AdamMY wrote:The heavier roasted oolongs often need to sit for some time ( people usually say a year or two) to let the roast "settle." When you have one of these too young it can really just taste like you are drinking tea made from ashes... somewhat tasty ashes but still ashes. If you let the roast settle and deminish the harsh ash taste goes away and you are left with all sorts of good tea flavors remaining.
I'd hope that it doesn't taste burnt; that would take several years to settle out, if it does at all.
In the first year or two the tea will taste/smell mostly of roast, which can be nice but lacking in depth or complexity. After it settles, though, it will reveal the underlying aroma, and hopefully the roast will fill out the aroma to make it fuller, rounder, and more complex; sometimes even giving it a nice caramely base, if you're lucky
A tea with any significant level of roast (even green wulong is roasted, but not to any significant degree) will also change dramatically over the course of the first year. At a few months it will even "fan qing" ("return to green") for a short while, during which it can be unpleasant. Many vendors don't sell roasted teas until at least that has passed; some hold on to them for a full year.
So whenever possible, it's best to get yancha (or any mid- to high-fire tea) that's at least a year old; I often don't drink high-fire until two years, if I can help myself.
One caveat, though, is that if the tea has any high-notes (very light, fragrant, flowery aroma) then that can start to dissipate after a couple of years (more or less, depending on the level of roast). However, after a couple years they'll often start to develop deeper characteristics (fruity, earthy, etc), and may continue to do so as it ages. It's mostly low-mid roast teas and lighter that go stale, although if stored properly, and they don't have too much moisture to begin with, they can continue on to start aging after a while.
theredbaron wrote:Often high fire is used to obfuscate low quality leaves (but not always!).
This has become something of a truism around here, but bad tea is bad tea and roasting doesn't change that. In a comparison between a good roasted tea and a poor roasted tea, there's no contest -- especially after the roast settles (on the good tea, anyway; it may never really settle on the poor one).
Roasting can give 'definition' to the aroma, but if the aroma isn't there in the first place then roasting will just make for a very generic 'roasted' aroma. Roast can add a little
something in some cases, but it will still be a weak, thin, unsatisfying tea. Good roasted tea is excellent; I much prefer it to green, unroasted wulong.

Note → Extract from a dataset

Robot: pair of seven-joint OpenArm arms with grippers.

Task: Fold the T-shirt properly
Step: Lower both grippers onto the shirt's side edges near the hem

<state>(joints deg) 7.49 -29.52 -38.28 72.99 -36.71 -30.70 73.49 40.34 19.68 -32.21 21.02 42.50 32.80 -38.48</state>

I think that rather than touting roasted teas as likely to be inferior, it's more productive to talk about recognizing quality tea; cynical remarks can be (and are) said about any/every type of tea. The majority of ALL tea is relatively poor quality, and I don't think the ratio is really any higher with roasted tea. I've also encountered grocery store roasted TGY that wasn't any good when brewed in a small pot, but turned out quite good when brewed big-pot; of course that's how mass-market tea is meant
to be brewed.
teaism wrote:Make sure they are in air tight container or sealed bag for long term storage. You can also vacuum pack them in mylar bag in smaller quantity.
You want an airtight container, but the roast won't really settle without some
air. Yancha will settle out (and age) faster in a tin than a bag, but vacuum sealing a tea will keep it in its current state for a good while. I've had greener teas that were vacuum packed 10-15 yrs prior that didn't seem more than a couple years, or so, old.